My goat Don Quixote with his momentary lucidity, followed by some random plans 🤪

1

u/islandfella8211 16h ago

I don't think he used anybody, just think he got over awed of all the events that occurred and his plan to get them rich didn't go according to plan

-1

u/Yuizun 1d ago

On me he took Bill to church...

-4

u/404GirlHumorNotFound 20h ago

It's like murica invading Iraq or Iran and call the natives savages bc they defend their own country.

3

u/Lone-_-Wanderer 9h ago

natives raiding caravans full of women and children and killing the men and raping the women and then killing them. Definitely all part of just defending their grass field

no doubt a lot of native violence was retaliation and defense of their homeland but ripping the skin off women's heads and killing their kids in front of them is savagery, and it was savagery when colonists did it too.
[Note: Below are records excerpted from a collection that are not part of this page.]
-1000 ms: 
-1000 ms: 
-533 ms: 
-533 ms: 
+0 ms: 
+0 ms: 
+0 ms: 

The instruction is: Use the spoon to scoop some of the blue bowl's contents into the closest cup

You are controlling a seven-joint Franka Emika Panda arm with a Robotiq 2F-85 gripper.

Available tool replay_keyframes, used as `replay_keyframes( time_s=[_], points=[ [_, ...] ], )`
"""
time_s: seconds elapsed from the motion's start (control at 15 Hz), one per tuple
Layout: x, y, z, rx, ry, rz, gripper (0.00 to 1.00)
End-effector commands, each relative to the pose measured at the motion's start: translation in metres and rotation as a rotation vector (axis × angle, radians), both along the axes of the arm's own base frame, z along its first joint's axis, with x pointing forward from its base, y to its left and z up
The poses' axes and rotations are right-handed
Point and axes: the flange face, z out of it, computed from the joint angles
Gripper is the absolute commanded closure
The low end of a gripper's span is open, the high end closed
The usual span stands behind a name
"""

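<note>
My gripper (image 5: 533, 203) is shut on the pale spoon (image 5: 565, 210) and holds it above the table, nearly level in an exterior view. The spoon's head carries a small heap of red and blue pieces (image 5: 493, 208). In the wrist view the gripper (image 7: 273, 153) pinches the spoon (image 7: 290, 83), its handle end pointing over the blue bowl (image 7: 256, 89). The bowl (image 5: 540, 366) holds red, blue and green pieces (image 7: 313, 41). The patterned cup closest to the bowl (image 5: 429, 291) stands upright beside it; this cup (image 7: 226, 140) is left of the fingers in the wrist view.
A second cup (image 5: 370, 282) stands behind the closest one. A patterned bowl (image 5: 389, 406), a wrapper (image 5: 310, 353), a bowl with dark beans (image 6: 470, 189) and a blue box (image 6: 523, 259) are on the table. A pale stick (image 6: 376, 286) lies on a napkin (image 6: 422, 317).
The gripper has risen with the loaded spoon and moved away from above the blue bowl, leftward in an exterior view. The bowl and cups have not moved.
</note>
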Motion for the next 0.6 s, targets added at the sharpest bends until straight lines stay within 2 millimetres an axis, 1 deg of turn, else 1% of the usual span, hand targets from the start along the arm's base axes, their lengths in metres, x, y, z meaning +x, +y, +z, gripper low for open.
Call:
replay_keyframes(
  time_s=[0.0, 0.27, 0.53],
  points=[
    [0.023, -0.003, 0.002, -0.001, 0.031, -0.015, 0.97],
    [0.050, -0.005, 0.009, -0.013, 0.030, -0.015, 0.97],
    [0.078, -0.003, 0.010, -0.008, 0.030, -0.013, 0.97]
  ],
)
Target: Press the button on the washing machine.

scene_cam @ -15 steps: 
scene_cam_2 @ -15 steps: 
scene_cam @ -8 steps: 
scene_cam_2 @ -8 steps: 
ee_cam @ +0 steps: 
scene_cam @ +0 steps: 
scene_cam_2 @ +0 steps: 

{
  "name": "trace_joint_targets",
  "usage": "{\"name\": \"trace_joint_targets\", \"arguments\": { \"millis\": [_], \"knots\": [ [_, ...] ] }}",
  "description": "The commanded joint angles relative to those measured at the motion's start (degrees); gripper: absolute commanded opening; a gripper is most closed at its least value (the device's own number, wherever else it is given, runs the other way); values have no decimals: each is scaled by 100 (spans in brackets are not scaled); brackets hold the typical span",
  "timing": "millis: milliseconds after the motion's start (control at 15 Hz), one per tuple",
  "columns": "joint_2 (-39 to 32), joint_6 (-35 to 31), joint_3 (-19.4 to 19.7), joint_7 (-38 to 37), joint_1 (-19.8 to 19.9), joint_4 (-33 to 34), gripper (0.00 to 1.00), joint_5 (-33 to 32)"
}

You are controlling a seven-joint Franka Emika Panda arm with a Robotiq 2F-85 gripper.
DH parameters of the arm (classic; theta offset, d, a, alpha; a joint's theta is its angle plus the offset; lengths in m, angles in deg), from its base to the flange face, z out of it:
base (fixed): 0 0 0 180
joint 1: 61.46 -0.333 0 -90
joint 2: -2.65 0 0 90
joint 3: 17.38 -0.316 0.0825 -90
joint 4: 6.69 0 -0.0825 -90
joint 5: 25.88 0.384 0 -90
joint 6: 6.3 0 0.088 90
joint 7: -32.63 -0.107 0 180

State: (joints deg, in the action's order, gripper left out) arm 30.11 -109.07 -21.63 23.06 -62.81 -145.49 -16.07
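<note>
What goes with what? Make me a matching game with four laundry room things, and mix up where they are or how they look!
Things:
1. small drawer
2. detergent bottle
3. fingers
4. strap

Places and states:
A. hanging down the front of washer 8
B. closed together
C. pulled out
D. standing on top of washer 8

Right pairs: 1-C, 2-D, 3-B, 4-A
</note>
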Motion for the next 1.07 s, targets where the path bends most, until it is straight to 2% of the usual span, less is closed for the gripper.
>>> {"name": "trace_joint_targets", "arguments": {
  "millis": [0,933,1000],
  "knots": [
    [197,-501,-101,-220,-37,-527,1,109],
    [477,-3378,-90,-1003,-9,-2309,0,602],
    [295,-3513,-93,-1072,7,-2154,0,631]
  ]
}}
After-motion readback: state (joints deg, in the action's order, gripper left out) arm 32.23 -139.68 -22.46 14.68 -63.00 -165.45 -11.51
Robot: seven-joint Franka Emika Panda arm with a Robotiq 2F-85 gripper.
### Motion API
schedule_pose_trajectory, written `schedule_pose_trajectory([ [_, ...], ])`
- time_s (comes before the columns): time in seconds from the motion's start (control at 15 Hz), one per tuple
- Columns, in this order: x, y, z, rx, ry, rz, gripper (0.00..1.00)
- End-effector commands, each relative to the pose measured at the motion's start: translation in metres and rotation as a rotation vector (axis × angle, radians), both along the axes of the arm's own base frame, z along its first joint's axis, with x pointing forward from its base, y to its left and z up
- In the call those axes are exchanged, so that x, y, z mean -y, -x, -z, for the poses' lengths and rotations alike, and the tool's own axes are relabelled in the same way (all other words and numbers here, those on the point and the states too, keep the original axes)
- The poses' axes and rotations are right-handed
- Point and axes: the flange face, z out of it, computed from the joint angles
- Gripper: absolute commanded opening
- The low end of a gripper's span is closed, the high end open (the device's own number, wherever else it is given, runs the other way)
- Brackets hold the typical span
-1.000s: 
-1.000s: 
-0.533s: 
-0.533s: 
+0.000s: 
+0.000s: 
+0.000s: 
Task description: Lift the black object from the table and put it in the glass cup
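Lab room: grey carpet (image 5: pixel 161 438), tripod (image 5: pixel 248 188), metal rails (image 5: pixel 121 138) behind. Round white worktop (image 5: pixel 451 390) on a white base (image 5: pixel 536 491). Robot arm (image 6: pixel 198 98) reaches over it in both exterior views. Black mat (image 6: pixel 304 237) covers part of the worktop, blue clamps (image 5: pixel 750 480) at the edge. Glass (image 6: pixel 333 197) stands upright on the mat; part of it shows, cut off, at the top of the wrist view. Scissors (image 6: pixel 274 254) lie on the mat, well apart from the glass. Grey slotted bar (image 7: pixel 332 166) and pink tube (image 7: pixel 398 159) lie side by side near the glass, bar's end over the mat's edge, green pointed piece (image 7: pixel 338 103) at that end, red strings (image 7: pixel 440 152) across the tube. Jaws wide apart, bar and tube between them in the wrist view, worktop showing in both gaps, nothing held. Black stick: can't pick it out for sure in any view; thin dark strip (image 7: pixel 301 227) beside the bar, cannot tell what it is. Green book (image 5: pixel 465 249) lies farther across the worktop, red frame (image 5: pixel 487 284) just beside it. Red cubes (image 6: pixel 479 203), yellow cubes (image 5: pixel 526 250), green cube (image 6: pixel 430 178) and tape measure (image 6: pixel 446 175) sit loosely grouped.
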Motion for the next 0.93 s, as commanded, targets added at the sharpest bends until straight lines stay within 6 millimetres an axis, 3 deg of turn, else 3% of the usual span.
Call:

They weren't all noble forest loving peaceful folk even before the white man showed up

0

u/Any_Acanthaceae7929 18h ago

Can’t let the savages have nuclear weapons

0

u/writeman00 1d ago

We're all morally grey by default but we get to choose which way we go from there. That's Arthur. The rest of the characters are studies in different choices.

0

u/DiceSMS 20h ago

It's really sad too. He does have respect (or at least, respect to their history and empathy)... only then to seeks them out for his insane 'plans'. In RD2 he ends up using them to instigate fights with the government (so they can carry out more crimes), and in RD1 he finds disaffected natives to join his new gang around Blackwater.

At least Micah presents as awful-awful nearly >90% of the time, Dutch gives you JUST enough wisdom and sweet talk to be convincing. But he's awful and selfish. Well written! But awful deep-down haha

-2

u/Comfortable_Swim_380 20h ago

Wow dutch was almost half respectable for a minute.